Mehr als ein stellvertretender Bürgermeister

Äußerst erkenntnisreich sind vor allem die ersten Kapitel zu Putins Jahren vor der Präsidentschaft. Als Spion des KGB in Dresden hat er bekanntermaßen den Fall der Mauer in Deutschland beobachtet, Belton legt außerdem eine Nähe zur RAF und dem todbringenden Attentat auf den Deutsche Bank-Chef Alfred Herrhausen nah. Hierfür wurde sie kritisiert, legt sie doch keine stichhaltigen Beweise vor. Sollte das allerdings wahr sein, wäre bereits früh erkennbar gewesen, wozu Putin tatsächlich fähig ist.
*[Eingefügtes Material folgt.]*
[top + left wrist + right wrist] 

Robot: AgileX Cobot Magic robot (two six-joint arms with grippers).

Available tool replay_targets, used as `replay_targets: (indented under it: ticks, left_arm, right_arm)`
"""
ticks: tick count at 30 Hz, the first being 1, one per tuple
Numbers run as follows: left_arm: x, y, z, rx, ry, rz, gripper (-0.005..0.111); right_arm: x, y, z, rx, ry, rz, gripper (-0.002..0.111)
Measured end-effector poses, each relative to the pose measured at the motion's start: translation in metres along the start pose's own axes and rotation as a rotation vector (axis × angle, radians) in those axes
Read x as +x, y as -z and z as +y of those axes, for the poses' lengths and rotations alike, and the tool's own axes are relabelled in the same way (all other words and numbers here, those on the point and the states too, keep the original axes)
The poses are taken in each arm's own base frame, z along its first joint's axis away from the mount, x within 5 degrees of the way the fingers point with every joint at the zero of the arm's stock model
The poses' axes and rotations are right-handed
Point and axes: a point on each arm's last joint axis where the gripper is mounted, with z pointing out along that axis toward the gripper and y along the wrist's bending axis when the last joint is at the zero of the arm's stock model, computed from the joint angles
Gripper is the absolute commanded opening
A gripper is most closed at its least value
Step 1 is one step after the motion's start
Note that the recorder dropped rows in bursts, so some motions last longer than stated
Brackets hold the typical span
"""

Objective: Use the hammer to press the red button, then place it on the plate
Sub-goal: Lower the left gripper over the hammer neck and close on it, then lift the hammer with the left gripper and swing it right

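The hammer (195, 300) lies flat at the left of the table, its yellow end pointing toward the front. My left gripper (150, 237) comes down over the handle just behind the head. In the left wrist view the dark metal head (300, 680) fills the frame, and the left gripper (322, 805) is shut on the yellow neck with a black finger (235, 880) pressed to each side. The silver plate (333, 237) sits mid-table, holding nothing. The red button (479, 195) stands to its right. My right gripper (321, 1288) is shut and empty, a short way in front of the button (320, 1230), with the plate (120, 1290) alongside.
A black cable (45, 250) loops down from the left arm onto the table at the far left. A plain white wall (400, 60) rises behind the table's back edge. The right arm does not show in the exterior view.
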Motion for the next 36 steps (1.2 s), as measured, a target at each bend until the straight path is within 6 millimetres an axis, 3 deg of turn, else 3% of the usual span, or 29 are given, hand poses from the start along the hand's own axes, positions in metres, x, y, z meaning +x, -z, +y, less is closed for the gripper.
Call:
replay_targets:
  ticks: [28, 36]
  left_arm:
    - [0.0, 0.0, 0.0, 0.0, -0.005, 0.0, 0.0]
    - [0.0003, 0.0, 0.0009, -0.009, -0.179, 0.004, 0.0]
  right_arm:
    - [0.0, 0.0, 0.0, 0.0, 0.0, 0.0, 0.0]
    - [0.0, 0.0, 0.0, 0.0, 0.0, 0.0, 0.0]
Danach ist in den Medien häufig von Putin als „stellvertretendem Bürgermeister von St. Petersburg“ die Rede. Diese Episode arbeitet Belton sehr detailliert und aufschlussreich auf, zeigt sie doch, wie die Stadt, ihr Hafen und die dortigen Mafiamachenschaften als Blaupause für die spätere Übernahme des gesamten Landes dienten. Ähnlich wie der Syrienkrieg als „Erprobungsfeld“ für die Ukraine gedient haben dürfte. Einer der wohl stärksten Teile in Putins Netz.

Es wird löchrig

Auf dem nationalen Parkett erst noch unsicher festigte Putin seine Macht zusehends, um 2008 erst einmal wieder ein wenig zu verschwinden, da er nicht mehr als Präsident kandidieren durfte. Erst 2012 kam er zurück. Dennoch, jenseits des Tauwetters unter seinem Statthalter Dmitrij Medwedew ist diese Episode eine Art „Schwarzes Loch“ und wie Putin sie nutzte, um seine Macht weiter auszubauen, bleibt leider auch Belton uns Leserinnen und Lesern weitgehend schuldig.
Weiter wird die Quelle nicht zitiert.